In my OS, semaphores look like this right now:

Code: Select all

No waiters:
cccc cccc cccc cccm mmmm mmmm mmmm mm01
c = Count
m = Maximum

Waiting (user mode semaphore):
iiii iiii iiii iiit tttt tttt tttt tt00
i = Semaphore index
t = Thread handle

Waiting (kernel mode semaphore):
pppp pppp pppp pppp pppp pppp pppp pp00
p = Pointer to wait block
For a semaphore that has a maximum count of 1 and is normally not held, special cased functions AcquireMutex and ReleaseMutex exist that can be called in user mode. These perform a cmpxchg to change 0x20005 into 5 or vice versa, and call the generic kernel mode WaitEvents and SignalSemaphore functions if this fails. The kernel then takes cares of everything. No hash maps or complicated user mode retry loops are required, and the handle is already created at thread initialization. The downside is that user mode semaphores are only valid within the same process.

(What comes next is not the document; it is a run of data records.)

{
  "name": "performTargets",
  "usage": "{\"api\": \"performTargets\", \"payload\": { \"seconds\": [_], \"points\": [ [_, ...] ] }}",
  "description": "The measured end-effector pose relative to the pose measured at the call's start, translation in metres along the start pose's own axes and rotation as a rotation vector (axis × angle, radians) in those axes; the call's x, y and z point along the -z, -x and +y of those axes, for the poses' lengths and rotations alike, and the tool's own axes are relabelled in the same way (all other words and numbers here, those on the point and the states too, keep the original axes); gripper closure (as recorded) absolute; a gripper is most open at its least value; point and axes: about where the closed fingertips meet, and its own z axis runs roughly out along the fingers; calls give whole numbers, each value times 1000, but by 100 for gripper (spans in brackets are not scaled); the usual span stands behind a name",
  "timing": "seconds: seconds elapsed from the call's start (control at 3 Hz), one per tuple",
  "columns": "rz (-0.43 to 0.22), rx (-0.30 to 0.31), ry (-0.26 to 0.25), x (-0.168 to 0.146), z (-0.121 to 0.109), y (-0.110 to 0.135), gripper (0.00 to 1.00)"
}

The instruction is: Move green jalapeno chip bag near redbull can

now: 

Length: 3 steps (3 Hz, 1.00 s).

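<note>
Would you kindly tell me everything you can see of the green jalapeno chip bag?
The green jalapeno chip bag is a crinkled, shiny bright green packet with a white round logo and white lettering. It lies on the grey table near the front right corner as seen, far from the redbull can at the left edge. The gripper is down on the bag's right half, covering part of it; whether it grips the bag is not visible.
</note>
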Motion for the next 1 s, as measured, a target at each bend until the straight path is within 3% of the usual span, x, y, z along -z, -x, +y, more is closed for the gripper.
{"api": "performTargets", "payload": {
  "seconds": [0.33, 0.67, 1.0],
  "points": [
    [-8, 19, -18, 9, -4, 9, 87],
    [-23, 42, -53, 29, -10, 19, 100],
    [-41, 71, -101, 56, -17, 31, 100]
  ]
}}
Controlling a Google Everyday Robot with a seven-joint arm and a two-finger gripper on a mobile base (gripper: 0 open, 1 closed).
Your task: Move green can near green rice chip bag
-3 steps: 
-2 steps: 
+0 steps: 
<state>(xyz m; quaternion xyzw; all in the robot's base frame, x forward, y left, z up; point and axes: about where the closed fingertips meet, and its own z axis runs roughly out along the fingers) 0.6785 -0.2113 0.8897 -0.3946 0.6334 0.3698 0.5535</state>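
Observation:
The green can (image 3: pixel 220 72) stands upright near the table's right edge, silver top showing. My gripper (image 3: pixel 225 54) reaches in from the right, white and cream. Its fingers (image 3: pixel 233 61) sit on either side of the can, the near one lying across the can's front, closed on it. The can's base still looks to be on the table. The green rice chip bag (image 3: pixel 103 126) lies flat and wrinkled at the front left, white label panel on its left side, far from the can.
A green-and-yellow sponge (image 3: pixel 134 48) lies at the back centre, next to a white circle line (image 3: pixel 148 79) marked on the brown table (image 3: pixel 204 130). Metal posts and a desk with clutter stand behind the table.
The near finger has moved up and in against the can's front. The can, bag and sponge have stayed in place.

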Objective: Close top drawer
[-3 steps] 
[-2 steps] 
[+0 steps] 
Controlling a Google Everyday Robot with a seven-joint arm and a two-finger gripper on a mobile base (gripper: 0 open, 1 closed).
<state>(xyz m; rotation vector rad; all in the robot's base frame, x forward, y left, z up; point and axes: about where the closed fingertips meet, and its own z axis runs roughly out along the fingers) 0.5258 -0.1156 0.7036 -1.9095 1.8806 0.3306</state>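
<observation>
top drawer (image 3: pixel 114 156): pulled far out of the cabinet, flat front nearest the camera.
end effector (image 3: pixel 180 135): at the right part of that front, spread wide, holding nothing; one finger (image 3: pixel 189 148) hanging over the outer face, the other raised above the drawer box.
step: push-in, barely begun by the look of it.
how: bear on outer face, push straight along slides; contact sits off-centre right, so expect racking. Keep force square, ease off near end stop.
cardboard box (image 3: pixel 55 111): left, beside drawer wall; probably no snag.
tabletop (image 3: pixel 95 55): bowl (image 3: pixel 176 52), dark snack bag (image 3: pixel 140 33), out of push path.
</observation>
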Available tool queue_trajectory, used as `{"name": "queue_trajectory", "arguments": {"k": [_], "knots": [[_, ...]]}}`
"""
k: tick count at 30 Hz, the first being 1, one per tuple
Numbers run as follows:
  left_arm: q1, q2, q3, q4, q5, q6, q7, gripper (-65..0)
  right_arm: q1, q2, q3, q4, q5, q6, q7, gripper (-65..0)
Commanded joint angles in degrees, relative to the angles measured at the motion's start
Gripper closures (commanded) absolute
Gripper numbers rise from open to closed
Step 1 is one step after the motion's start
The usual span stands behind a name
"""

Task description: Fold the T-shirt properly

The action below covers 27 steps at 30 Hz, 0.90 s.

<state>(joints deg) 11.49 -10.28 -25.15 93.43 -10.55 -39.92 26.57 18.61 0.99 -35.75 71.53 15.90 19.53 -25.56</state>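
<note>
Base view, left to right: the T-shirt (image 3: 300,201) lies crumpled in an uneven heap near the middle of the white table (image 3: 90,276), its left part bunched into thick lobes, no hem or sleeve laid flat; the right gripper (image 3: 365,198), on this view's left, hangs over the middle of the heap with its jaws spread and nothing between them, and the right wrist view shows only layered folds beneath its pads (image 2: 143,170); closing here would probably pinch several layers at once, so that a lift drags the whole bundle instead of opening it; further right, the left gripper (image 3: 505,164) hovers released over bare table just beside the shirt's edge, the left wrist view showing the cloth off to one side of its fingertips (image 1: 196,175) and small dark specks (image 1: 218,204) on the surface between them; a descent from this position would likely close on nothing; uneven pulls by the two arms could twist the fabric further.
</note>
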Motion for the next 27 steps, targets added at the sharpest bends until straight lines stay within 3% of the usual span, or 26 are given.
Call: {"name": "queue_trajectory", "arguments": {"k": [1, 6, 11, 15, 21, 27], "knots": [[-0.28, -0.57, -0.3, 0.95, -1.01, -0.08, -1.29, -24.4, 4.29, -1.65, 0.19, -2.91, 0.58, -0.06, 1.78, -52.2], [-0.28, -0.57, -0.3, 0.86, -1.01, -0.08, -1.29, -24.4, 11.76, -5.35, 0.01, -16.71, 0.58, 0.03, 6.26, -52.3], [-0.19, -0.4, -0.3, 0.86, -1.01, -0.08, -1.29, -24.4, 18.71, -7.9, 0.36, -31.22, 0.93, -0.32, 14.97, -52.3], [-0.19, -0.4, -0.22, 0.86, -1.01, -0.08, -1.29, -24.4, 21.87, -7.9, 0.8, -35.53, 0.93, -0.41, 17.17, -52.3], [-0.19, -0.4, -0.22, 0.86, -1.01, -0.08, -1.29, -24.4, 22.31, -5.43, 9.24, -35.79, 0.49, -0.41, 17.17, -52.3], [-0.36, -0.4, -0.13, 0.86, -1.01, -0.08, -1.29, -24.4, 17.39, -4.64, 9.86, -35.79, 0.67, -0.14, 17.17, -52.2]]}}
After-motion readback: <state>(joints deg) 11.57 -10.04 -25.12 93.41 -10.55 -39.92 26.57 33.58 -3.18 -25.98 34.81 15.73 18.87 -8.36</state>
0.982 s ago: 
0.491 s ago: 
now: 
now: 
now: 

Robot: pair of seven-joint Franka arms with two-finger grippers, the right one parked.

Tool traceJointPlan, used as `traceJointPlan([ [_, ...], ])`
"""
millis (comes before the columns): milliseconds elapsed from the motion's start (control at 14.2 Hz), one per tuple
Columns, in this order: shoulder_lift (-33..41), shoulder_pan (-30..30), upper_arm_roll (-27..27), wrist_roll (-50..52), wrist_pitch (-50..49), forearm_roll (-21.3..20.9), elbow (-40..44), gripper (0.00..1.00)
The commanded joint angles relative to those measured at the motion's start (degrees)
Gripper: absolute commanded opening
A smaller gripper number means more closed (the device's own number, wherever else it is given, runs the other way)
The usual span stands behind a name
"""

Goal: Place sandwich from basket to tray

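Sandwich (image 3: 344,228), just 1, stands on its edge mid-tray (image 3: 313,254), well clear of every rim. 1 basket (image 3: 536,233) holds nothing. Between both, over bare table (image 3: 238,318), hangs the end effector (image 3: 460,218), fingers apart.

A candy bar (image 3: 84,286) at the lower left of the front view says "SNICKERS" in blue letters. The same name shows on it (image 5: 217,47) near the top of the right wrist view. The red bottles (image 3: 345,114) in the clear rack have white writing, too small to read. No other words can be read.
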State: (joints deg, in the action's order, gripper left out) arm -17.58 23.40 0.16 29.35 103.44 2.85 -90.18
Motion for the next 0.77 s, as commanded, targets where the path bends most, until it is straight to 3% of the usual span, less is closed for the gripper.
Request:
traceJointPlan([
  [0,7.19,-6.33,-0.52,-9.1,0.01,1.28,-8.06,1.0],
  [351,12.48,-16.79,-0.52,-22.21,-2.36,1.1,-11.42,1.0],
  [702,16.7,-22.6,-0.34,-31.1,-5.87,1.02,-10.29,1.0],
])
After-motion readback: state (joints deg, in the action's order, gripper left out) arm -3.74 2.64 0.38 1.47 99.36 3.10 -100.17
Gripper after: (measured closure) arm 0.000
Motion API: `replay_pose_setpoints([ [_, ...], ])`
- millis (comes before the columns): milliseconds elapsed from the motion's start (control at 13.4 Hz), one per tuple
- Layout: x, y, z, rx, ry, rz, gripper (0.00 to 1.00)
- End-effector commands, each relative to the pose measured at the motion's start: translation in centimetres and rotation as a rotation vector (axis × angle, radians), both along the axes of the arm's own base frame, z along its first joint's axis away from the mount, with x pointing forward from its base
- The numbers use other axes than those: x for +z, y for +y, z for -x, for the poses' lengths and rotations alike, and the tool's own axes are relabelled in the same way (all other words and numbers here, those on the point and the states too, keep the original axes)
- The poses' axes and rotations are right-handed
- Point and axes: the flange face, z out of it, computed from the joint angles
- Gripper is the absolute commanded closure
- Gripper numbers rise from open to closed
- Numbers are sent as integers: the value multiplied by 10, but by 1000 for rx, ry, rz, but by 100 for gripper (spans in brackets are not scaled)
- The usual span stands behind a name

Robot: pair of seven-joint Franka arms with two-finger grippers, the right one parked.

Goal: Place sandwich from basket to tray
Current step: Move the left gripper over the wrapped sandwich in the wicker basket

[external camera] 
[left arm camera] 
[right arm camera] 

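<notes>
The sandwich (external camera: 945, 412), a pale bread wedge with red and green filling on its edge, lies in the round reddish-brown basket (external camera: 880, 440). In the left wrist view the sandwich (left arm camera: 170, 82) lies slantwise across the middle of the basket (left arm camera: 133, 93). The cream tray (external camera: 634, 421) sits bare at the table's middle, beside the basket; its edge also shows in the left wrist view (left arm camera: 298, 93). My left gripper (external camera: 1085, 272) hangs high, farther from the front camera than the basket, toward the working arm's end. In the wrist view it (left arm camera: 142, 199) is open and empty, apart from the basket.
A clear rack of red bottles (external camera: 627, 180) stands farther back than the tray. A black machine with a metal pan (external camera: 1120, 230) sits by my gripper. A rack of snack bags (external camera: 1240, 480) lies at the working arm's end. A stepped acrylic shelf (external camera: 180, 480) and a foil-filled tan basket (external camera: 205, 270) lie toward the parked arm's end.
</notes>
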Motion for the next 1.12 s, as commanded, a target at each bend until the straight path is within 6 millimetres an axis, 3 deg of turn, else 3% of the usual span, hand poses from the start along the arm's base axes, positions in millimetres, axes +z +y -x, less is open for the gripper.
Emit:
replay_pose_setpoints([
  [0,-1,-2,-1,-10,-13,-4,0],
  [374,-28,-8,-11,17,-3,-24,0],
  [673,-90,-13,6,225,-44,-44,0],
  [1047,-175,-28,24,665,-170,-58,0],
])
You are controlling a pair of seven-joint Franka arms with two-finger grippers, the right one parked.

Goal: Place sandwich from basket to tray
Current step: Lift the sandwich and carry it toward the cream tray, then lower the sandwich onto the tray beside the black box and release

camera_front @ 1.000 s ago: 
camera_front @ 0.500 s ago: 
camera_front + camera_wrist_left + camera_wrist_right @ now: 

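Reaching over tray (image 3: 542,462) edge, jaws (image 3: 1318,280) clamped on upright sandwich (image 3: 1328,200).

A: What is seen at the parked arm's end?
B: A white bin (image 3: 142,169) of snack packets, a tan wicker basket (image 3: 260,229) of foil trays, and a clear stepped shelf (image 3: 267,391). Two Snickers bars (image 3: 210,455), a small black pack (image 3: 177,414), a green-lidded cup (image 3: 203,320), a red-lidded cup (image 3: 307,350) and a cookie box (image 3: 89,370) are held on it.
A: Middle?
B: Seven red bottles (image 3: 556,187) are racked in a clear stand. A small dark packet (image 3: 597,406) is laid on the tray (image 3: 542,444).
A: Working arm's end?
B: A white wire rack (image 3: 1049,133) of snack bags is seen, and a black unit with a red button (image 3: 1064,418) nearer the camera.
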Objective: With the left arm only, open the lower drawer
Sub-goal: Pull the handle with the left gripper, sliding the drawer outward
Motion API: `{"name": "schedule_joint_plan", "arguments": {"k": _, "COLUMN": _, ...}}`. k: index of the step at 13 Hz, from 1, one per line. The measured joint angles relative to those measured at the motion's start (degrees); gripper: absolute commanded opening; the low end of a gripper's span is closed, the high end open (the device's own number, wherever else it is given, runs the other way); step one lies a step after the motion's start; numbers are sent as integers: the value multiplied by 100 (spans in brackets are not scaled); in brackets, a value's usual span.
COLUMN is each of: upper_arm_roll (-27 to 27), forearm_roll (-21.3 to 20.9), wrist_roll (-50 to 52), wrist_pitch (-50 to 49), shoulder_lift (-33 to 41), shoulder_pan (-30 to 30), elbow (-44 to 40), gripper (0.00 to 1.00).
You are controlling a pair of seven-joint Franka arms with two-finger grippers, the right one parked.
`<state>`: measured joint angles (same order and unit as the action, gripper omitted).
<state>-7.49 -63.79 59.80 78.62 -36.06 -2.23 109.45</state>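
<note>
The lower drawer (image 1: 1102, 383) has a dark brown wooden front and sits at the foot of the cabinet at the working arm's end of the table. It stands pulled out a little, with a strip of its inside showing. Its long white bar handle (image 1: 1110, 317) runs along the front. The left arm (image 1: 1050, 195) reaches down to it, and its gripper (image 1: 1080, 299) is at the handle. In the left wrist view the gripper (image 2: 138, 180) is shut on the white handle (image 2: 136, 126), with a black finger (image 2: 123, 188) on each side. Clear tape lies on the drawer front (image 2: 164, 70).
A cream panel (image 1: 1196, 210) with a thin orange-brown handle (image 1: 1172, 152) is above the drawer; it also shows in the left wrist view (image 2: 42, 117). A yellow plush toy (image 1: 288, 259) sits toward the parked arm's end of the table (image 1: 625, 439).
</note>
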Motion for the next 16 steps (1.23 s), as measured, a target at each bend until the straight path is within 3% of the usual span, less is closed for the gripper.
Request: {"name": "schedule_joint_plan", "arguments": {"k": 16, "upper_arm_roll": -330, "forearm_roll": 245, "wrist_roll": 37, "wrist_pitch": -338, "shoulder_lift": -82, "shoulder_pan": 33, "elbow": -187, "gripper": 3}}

I'm still not sure of how to extend this to multiple processes, but it might be possible by using system wide thread IDs instead of thread handles, and verifying that the physical address of the semaphore matches up with what it should be when the thread belongs to another process. This should ensure that you can't tamper with the operation of a thread that is not actually waiting for what you're claiming.